Sherman v. . Willett , 42 N.Y. 146 ( 1870 )


Menu:
  • [EDITORS' NOTE: THIS PAGE CONTAINS HEADNOTES. HEADNOTES ARE NOT AN OFFICIAL PRODUCT OF THE COURT, THEREFORE THEY ARE NOT DISPLAYED.] *Page 148 The crop of rye was personal property, and as such passed to the personal representatives of Elmer Willett as assets, to be applied and distributed as part of his personal estate. (2 R.S., 82, § 6; Bradner v. Faulkner, 34 N.Y., 347.) The administrators had the right to sell it. They have always had the right to sell the personal property of their intestate, and that right is not limited by section 25, 2 R.S., 87. They have the right to sell for the payment of debts and legacies, and also for the purpose of distribution. (Willard on Executors, 268.) But if it be true, as claimed by the counsel for the appellants, that they have the right only to sell personal estate so far as may be necessary for the payment of debts and legacies, they are not required to get an order of the surrogate authorizing the sale; and when they sell, certainly, in the absence of any proof to the contrary, it will be presumed, in favor of a faithful discharge of their official duty, that they acted legally, and that the exigencies existed authorizing the sale. Hence there is no room for doubt, that the sale of the crop of rye to the plaintiff on the 21st day of October, 1863, by the administrators, was a valid and legal sale.

    The plaintiff, by this sale, took his title to the rye subject to the contingency that it might be wiped out by a foreclosure of the mortgage given by the intestate upon the land before the crop of rye was sown. (Shepard v. Philbrick, 2 Denio, 174;Simers v. Saltus, 3 Denio, 214; Lane v. King, 8 Wend., 584.) If nothing had been done before the mortgage foreclosure or at the mortgage sale affecting the title to the rye, it would have passed to the purchaser under the foreclosure sale. Was the plaintiff's title, then, under the facts as they exist in this case, cut off by the foreclosure sale?

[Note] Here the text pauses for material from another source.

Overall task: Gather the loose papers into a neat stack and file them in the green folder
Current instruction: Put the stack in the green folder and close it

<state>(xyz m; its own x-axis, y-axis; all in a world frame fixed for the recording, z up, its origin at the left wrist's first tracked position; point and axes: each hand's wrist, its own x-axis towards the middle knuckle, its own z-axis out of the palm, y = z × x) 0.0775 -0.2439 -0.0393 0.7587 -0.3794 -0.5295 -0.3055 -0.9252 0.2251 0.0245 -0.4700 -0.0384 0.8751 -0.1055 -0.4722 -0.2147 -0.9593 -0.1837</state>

    While a mortgagee is not bound to sell the mortgaged premises in parcels unless they are in the mortgage described in parcels (Lamerson v. Marvin, 8 Barb., 9; Griswold v. Fowler, *Page 151 24 Barb., 135), yet I have no doubt he may do so where the premises are so situated that he can sell in parcels; and in such a case, when he has sold land enough to satisfy his mortgage, he need sell no more; and in such a case, if any one can complain of a sale by parcels, and seek to avoid the foreclosure, it certainly cannot be a purchaser, but must be some one at the time interested in the equity of redemption. When it is admitted that a mortgagee can release a portion of the premises and sell the remainder, although they are described as a whole in the mortgage, I do not see why he may not sell the same portion before releasing any. In this case, the mortgage was a lien upon the whole premises, including the rye, and at the time of sale, the mortgagee announced that he would not sell the rye, but would sell the balance. The purchaser knew this, and bid with this understanding. The rye was not sold. The purchaser did not buy it. How can he claim it? If the sale was void because not regularly made, and because the entire premises were not sold, then certainly the defendant has no standing upon which he can base any claim to the rye. Hence, if I am right so far, the plaintiff's title to the rye is good. But I go further and hold that this title is good also upon the doctrine of estoppel. Zina Cornell, the administrator, was also the mortgagee. He sold this rye to the plaintiff, professing to give him a good title free from the lien of his mortgage. He induced him to buy and pay for the rye. After making this sale, he was estopped both as mortgagee and as representing the intestate, the mortgagor, from setting up any title or claim against his own sale. The defendant holds under the mortgagor and mortgagee, and he has no greater title than they could give him; and when his grantor purchased at the foreclosure sale he was also present, and they both knew of the facts constituting the estoppel and bid recognizing the rights of the plaintiff. Hence he is equally bound by the estoppel.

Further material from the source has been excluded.